WHAT YOU NEED TO DO –
Scan the data below for the string "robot". Show every line where it turns up.

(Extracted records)
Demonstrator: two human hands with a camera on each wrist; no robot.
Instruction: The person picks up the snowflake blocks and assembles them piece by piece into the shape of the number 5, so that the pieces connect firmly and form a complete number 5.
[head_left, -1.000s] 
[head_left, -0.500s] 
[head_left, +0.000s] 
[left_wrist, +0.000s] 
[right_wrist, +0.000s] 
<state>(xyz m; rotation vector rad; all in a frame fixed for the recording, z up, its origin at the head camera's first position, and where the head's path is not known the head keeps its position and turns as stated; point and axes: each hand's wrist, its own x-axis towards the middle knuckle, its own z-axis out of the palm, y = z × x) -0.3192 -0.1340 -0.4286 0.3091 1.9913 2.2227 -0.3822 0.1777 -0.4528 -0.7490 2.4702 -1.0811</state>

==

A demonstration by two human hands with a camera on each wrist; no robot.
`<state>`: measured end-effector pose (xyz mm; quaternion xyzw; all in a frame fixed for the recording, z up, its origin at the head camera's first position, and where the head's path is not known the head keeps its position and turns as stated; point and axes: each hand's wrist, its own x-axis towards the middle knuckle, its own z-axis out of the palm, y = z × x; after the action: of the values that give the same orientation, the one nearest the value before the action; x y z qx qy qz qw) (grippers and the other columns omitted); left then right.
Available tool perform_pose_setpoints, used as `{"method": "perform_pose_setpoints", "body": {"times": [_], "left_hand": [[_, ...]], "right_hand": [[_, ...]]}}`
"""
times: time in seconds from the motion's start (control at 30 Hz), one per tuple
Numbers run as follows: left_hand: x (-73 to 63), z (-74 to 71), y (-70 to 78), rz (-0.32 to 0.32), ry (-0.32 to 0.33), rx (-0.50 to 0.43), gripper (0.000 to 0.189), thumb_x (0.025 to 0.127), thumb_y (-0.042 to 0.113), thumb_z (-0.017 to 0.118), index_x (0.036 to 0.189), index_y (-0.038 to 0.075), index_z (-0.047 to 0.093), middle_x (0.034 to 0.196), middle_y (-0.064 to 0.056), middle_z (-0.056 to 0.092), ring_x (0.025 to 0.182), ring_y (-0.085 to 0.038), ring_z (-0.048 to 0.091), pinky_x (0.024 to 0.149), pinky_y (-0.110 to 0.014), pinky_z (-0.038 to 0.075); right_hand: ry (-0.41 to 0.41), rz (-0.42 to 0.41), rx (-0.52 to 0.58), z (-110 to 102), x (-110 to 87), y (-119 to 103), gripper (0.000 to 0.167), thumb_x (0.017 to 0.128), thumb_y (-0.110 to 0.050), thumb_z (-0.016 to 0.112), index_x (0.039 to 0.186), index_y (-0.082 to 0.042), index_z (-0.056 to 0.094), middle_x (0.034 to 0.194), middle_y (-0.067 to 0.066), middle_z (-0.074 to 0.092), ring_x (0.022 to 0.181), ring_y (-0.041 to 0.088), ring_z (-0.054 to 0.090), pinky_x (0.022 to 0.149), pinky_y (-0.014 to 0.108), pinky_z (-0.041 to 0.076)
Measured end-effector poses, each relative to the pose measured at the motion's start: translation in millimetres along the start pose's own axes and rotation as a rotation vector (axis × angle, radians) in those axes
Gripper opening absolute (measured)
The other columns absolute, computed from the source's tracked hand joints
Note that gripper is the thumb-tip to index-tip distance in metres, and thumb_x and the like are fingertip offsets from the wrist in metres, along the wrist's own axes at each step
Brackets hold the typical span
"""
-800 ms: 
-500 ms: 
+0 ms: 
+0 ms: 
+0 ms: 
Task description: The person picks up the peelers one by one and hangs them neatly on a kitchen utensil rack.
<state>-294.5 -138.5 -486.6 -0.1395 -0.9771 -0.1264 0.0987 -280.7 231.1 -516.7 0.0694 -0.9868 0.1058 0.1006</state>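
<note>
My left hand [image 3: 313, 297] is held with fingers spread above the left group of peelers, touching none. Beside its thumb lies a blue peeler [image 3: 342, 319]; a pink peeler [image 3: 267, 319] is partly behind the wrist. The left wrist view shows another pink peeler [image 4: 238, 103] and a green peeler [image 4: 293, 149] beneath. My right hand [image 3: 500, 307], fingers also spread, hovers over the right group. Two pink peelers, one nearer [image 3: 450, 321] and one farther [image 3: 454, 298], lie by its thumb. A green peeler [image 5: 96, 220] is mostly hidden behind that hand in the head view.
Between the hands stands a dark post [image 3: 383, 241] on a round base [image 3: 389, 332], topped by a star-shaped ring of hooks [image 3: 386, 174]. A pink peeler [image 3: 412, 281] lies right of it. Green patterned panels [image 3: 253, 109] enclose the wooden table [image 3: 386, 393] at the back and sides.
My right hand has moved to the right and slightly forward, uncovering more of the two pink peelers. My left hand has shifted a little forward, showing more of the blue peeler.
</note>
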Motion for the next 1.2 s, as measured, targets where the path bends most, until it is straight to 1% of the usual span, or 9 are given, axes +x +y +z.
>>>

WRITTEN ANSWER –
Demonstrator: two human hands with a camera on each wrist; no robot.
A demonstration by two human hands with a camera on each wrist; no robot.

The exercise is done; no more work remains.